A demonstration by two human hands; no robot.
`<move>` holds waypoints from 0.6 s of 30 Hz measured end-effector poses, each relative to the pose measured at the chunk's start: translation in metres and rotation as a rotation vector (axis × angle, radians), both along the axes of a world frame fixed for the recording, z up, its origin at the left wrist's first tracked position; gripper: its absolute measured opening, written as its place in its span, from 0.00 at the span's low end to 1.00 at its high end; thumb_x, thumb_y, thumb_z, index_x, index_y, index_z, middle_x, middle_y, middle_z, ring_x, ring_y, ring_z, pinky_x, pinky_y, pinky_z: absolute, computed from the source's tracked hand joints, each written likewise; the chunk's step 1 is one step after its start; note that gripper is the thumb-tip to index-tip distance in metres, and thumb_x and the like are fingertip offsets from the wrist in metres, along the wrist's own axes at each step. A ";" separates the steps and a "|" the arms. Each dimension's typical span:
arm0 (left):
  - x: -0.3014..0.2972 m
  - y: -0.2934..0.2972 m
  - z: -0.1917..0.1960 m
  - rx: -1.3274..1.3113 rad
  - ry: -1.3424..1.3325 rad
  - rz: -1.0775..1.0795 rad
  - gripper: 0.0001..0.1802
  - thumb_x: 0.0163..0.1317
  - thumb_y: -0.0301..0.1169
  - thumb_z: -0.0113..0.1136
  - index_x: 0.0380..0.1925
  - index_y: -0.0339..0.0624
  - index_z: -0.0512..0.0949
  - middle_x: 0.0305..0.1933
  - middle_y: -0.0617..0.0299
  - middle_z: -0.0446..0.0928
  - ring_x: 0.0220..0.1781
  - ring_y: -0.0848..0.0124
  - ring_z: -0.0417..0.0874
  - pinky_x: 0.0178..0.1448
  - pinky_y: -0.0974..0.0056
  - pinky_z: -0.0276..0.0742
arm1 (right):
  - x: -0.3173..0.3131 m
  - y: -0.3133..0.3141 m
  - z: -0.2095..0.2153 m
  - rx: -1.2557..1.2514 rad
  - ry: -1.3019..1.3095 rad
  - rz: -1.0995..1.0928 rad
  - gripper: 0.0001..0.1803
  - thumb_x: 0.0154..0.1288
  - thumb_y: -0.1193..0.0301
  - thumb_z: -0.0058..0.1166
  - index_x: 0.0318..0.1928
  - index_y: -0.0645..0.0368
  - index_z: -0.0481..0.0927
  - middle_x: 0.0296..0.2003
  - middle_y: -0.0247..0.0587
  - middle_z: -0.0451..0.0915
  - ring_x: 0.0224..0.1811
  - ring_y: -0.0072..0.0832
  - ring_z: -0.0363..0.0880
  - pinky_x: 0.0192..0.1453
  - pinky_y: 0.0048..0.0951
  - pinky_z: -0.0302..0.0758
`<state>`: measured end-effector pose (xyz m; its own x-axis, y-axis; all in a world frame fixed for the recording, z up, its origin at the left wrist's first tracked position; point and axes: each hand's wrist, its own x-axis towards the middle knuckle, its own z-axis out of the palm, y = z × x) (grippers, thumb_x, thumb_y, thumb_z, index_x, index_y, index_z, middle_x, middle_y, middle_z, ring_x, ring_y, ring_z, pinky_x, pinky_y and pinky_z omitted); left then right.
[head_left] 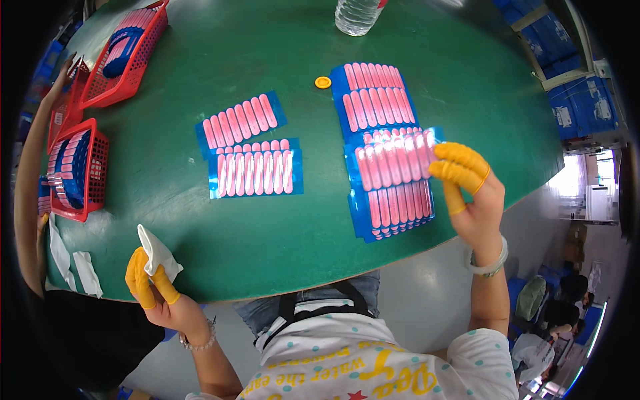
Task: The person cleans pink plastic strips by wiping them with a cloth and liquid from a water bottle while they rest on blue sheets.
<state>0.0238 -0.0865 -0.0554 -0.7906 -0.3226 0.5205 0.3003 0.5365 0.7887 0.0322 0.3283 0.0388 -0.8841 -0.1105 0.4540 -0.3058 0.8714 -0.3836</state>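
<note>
My left hand [167, 303], with yellow finger covers, pinches a folded white cloth [159, 252] near the table's front edge. On the right, my right hand [477, 207], also in yellow finger covers, grips the right end of a shiny blue sheet [395, 163] with a row of pink rounded strips. That sheet lies over or just above stacks of similar sheets; I cannot tell if it touches them. One stack [379, 110] extends beyond it, another [400, 208] shows on the near side. Between my hands lie a tilted sheet [240, 121] and a straighter, glossy one [256, 175].
At the left stand red baskets, one near [100, 170] and one far [137, 79], both holding pink-and-blue sheets. Another person's arm [30, 180] reaches along there. White cloth pieces [87, 275] lie by the left edge. A yellow round object [323, 83] and a clear bottle [357, 19] are farther back.
</note>
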 end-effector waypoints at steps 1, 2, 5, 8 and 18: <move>-0.001 0.001 0.001 -0.029 0.024 0.000 0.14 0.74 0.22 0.52 0.56 0.30 0.76 0.57 0.56 0.76 0.54 0.70 0.79 0.60 0.66 0.75 | -0.003 0.008 -0.006 -0.008 0.005 0.010 0.17 0.53 0.88 0.59 0.43 0.59 0.86 0.49 0.43 0.85 0.51 0.40 0.84 0.56 0.35 0.79; -0.002 0.002 0.001 0.001 0.030 0.001 0.13 0.74 0.21 0.53 0.56 0.30 0.76 0.58 0.56 0.76 0.54 0.70 0.79 0.60 0.65 0.74 | -0.006 0.015 -0.011 -0.065 -0.026 -0.005 0.18 0.52 0.89 0.59 0.43 0.59 0.86 0.49 0.44 0.85 0.51 0.40 0.85 0.55 0.33 0.79; -0.002 0.004 0.006 0.004 -0.003 0.005 0.12 0.73 0.18 0.51 0.53 0.30 0.78 0.59 0.52 0.74 0.58 0.61 0.78 0.63 0.60 0.75 | -0.006 0.024 -0.020 -0.161 -0.114 -0.004 0.20 0.54 0.90 0.53 0.45 0.59 0.86 0.52 0.45 0.84 0.54 0.40 0.83 0.57 0.33 0.77; -0.003 0.009 0.008 0.027 0.010 -0.013 0.11 0.70 0.18 0.55 0.51 0.29 0.79 0.57 0.50 0.75 0.58 0.60 0.78 0.63 0.59 0.73 | 0.003 0.021 -0.014 0.061 -0.216 -0.148 0.25 0.58 0.91 0.46 0.50 0.58 0.85 0.57 0.46 0.81 0.62 0.44 0.77 0.64 0.38 0.72; 0.001 0.006 0.014 -0.189 0.040 -0.107 0.12 0.70 0.16 0.54 0.52 0.29 0.79 0.58 0.51 0.75 0.60 0.62 0.78 0.66 0.60 0.73 | -0.020 -0.150 -0.017 0.199 -0.218 0.151 0.40 0.60 0.51 0.64 0.62 0.70 0.74 0.67 0.55 0.70 0.72 0.55 0.62 0.75 0.55 0.57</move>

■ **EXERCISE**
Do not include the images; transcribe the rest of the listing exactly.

■ **EXPECTED ANSWER**
A demonstration by two human hands; no robot.
`<move>` holds waypoints from 0.6 s of 30 Hz measured end-effector poses, each relative to the pose measured at the chunk's start: translation in metres and rotation as a rotation vector (axis × angle, radians), both along the axes of a world frame fixed for the recording, z up, its origin at the left wrist's first tracked position; gripper: its absolute measured opening, written as its place in its span, from 0.00 at the span's low end to 1.00 at its high end; thumb_x, thumb_y, thumb_z, index_x, index_y, index_z, middle_x, middle_y, middle_z, ring_x, ring_y, ring_z, pinky_x, pinky_y, pinky_z: absolute, computed from the source's tracked hand joints, each written likewise; the chunk's step 1 is one step after its start; note that gripper is the thumb-tip to index-tip distance in metres, and thumb_x and the like are fingertip offsets from the wrist in metres, along the wrist's own axes at each step. A ";" separates the steps and a "|" the arms. Each dimension's typical span:
arm0 (left):
  - x: -0.3014..0.2972 m
  - y: -0.2934..0.2972 m
  - z: -0.1917..0.1960 m
  - rx: -1.3274..1.3113 rad
  - ry: -1.3424..1.3325 rad
  - rz: -1.0775..1.0795 rad
  - gripper: 0.0001..0.1802
  - thumb_x: 0.0163..0.1317
  - thumb_y: -0.0301..0.1169
  - thumb_z: -0.0113..0.1136
  - index_x: 0.0380..0.1925
  - index_y: -0.0339..0.0624
  - index_z: -0.0512..0.0949
  - middle_x: 0.0305..0.1933
  - middle_y: -0.0617..0.0299
  - middle_z: -0.0446..0.0928
  - ring_x: 0.0220..0.1781
  - ring_y: -0.0848..0.0124
  - ring_z: -0.0417..0.0874
  - pinky_x: 0.0178..0.1448
  - pinky_y: -0.0974..0.0056
  - pinky_z: -0.0276..0.0742
arm1 (right):
  - x: -0.3173..0.3131 m
  - y: -0.3133..0.3141 m
  - z: -0.2095..0.2153 m
  - rx: -1.2557..1.2514 rad
  - ry: -1.3019..1.3095 rad
  - rz: -1.0995..1.0928 rad
  - gripper: 0.0001..0.1803
  - thumb_x: 0.0154..0.1288
  - thumb_y: -0.1193..0.0301
  - thumb_z: -0.0058..0.1166
  - index_x: 0.0318..0.1928
  - index_y: -0.0645..0.0368
  - index_z: -0.0481..0.0927
  - middle_x: 0.0296..0.2003
  - middle_y: -0.0247..0.0587
  - middle_z: -0.0451..0.0915
  - ring_x: 0.0224..0.1811
  - ring_y: -0.0072..0.0832
  - ring_z: -0.0363..0.0880
  - pinky_x: 0.0192..0.1453
  - pinky_y: 0.0048..0.0951
  - pinky_z: -0.0302..0.0758
`<state>`: measured end-effector pose (xyz m; its own x-axis, y-axis; all in a world frame fixed for the recording, z up, its origin at the left wrist's first tracked position; point and axes: each hand's wrist, its own x-axis towards the middle knuckle, its own z-axis out of the palm, y = z × x) (grippers, thumb_x, thumb_y, thumb_z, index_x, index_y, index_z, middle_x, middle_y, middle_z, ring_x, ring_y, ring_z, pinky_x, pinky_y and pinky_z omitted); left then right.
[head_left] 
Task: The person cleans pink plastic strips by wiping them with a cloth and liquid from a water bottle while they rest on blue sheets.
<state>0.0238 -0.0865 -0.0554 -0.7906 -0.3226 0.5205 0.3003 0.5365 0.7887 0.0322 0.3283 0.0388 -0.8841 -0.1105 0.4540 -0.3058 0.8714 -0.3836</state>
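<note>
My left hand [167, 303], with yellow finger covers, pinches a folded white cloth [159, 252] near the table's front edge. On the right, my right hand [477, 207], also in yellow finger covers, grips the right end of a shiny blue sheet [395, 163] with a row of pink rounded strips. That sheet lies over or just above stacks of similar sheets; I cannot tell if it touches them. One stack [379, 110] extends beyond it, another [400, 208] shows on the near side. Between my hands lie a tilted sheet [240, 121] and a straighter, glossy one [256, 175].
At the left stand red baskets, one near [100, 170] and one far [137, 79], both holding pink-and-blue sheets. Another person's arm [30, 180] reaches along there. White cloth pieces [87, 275] lie by the left edge. A yellow round object [323, 83] and a clear bottle [357, 19] are farther back.
</note>
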 end-effector waypoints at steps 1, 2, 5, 8 and 18: <move>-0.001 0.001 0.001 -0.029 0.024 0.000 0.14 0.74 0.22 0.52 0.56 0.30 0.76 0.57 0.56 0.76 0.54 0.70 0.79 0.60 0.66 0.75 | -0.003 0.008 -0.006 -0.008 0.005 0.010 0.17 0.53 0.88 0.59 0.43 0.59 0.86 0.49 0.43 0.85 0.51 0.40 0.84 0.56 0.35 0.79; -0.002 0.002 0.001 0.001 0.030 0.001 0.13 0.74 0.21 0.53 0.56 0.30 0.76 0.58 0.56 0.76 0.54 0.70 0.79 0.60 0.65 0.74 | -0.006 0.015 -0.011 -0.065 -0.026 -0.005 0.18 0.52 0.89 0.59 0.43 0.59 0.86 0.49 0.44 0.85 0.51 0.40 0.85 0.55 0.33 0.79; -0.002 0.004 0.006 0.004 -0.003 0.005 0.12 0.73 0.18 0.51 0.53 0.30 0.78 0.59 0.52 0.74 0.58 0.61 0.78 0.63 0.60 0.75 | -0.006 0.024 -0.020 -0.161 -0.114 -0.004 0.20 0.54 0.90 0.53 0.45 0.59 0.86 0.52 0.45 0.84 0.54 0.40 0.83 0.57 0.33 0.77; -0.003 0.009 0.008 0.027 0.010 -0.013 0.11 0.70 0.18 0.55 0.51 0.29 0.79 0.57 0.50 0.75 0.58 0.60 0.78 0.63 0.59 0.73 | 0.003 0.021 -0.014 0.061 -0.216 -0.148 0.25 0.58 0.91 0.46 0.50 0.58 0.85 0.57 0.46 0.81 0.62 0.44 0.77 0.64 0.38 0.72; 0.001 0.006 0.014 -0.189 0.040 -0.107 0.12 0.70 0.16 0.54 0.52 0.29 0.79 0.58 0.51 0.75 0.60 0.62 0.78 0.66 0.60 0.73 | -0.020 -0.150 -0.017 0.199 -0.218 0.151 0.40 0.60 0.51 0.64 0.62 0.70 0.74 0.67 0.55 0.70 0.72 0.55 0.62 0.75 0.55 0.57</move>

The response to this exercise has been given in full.